John Concialdi, Cofounder of AEM, Retires after 35 Years of Innovation
Developing breakthrough products and helping make racing history were just the beginning.If you were at all involved in import performance in the '90s, then you know the name John Concialdi. If you're a bit younger, the name might not ring a bell, but the company he co-founded, Advanced Engine Management (AEM) certainly will. Universally considered as one of the good guys in the aftermarket industry, Concialdi spent the last 35 years researching, developing, and producing performance products that have kept AEM at the top of the aftermarket food chain.

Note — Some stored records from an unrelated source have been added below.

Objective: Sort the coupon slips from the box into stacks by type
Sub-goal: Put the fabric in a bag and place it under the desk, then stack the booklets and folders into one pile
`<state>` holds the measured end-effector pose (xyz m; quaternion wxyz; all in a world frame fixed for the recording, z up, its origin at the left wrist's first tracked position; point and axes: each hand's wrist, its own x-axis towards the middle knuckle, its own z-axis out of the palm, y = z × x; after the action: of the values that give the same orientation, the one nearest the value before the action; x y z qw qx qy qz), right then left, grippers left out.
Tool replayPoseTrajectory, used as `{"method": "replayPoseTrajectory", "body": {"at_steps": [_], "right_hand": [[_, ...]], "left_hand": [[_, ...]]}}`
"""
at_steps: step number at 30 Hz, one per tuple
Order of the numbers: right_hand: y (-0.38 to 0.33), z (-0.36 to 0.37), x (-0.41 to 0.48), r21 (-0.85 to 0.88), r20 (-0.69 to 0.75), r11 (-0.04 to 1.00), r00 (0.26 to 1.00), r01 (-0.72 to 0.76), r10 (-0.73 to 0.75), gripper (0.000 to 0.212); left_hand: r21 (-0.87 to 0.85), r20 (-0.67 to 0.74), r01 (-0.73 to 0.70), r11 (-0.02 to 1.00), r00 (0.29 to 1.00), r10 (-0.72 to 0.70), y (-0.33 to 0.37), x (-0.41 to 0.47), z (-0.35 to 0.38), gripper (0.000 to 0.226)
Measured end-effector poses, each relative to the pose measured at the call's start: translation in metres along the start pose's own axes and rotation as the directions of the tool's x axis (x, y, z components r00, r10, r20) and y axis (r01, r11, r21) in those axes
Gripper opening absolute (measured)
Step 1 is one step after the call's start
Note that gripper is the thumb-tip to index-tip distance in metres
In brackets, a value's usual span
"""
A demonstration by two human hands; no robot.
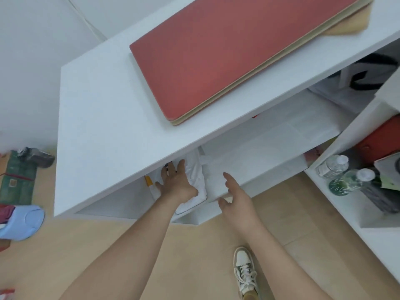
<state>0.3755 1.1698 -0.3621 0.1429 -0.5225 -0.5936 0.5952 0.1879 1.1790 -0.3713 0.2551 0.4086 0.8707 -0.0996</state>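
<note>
Left hand (pixel 178 185) lies flat with fingers spread on a white pouch (pixel 195 176) under the tabletop (pixel 104 118), while right hand (pixel 234 194), loosely open and holding nothing, is at the near corner of the white box (pixel 255 161) just beside the pouch on the lower shelf.

Bright, even indoor light, soft and slightly cool; its source is out of view. The white shelf top (pixel 104 118) beyond the hands is nearly washed out, with little surface detail. Beneath it, the compartment around the left hand (pixel 177 182) and right hand (pixel 236 195) is mildly shaded, and the white items there blend together. Faint, soft shadows fall on the wooden floor (pixel 86 256) beside the forearms. The whole picture is slightly soft. Wide-angle distortion slants the shelf edges. Blur grows toward the borders, smearing the blue object (pixel 21 221) far left of the hands and the plastic bottles (pixel 333 165) to their right.
</note>
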Motion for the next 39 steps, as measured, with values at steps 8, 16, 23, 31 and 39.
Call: {"method": "replayPoseTrajectory", "body": {"at_steps": [8,16,23,31,39], "right_hand": [[-0.073,-0.105,-0.116,-0.267,-0.113,0.941,0.963,0.208,-0.245,0.066],[-0.153,-0.181,-0.222,-0.320,-0.235,0.912,0.911,0.258,-0.340,0.059],[-0.211,-0.217,-0.200,-0.438,-0.280,0.859,0.868,0.265,-0.411,0.060],[-0.237,-0.221,-0.061,-0.417,-0.323,0.908,0.939,-0.030,-0.117,0.082],[-0.246,-0.242,0.003,-0.309,-0.514,0.938,0.857,-0.156,-0.027,0.081]], "left_hand": [[-0.279,-0.370,-0.555,0.784,0.815,0.445,0.018,-0.182,-0.038,0.040],[-0.307,-0.630,-0.656,0.689,0.683,0.370,0.033,-0.289,-0.156,0.031],[-0.113,-0.681,-0.638,0.762,0.608,0.408,0.056,-0.244,-0.233,0.027],[0.130,-0.239,-0.429,0.894,0.861,0.448,0.078,-0.132,-0.222,0.091],[0.558,-0.191,-0.405,0.724,0.787,0.587,0.061,-0.116,-0.224,0.077]]}}
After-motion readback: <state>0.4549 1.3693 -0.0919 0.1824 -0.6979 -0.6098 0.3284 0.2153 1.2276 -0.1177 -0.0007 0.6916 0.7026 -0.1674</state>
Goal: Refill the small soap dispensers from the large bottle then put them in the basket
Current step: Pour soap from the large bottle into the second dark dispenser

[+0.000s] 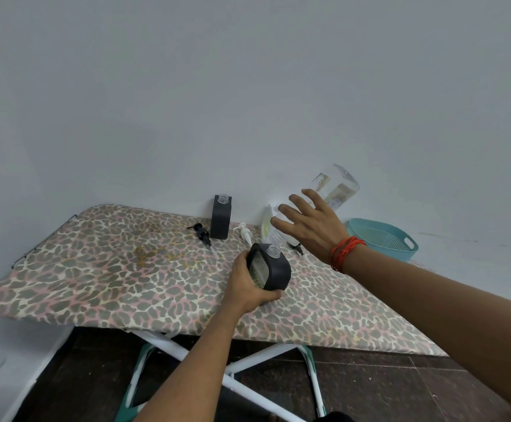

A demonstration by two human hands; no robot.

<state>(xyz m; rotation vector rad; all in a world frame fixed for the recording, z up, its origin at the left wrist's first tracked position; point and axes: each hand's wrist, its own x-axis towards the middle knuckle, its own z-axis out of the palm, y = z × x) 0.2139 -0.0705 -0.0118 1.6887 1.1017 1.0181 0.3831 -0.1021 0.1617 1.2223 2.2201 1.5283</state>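
Dispenser (271, 269) gripped in my left hand (248, 287), mouth just under the down-tilted large bottle (336, 184) my right hand (312, 229) holds.

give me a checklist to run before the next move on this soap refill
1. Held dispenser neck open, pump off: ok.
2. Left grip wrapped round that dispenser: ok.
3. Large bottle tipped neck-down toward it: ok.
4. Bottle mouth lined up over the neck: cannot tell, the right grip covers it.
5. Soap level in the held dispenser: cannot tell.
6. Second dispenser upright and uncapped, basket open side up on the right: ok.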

Over the weekend, Concialdi announced his official retirement and had nothing but praise for business partner Greg Neuwirth and all the employees over the years that have helped to keep AEM running strong. The news comes just a year after Holley acquired AEM Performance Electronics. In addition, Concialdi followed up his retirement news with yet another announcement that he'd accepted a position outside the aftermarket automotive world, as President at Advanced Engineering and Design LLC.
An innovator and true pioneer of the import performance movement and industry, we wish Mr. Concialdi the absolute best in his new endeavor. Take a look back to 2013 when we sat down and chatted with the legend himself about his humble beginnings, forward thinking, and incredibly successful business that helped grow the aftermarket and push the performance envelope.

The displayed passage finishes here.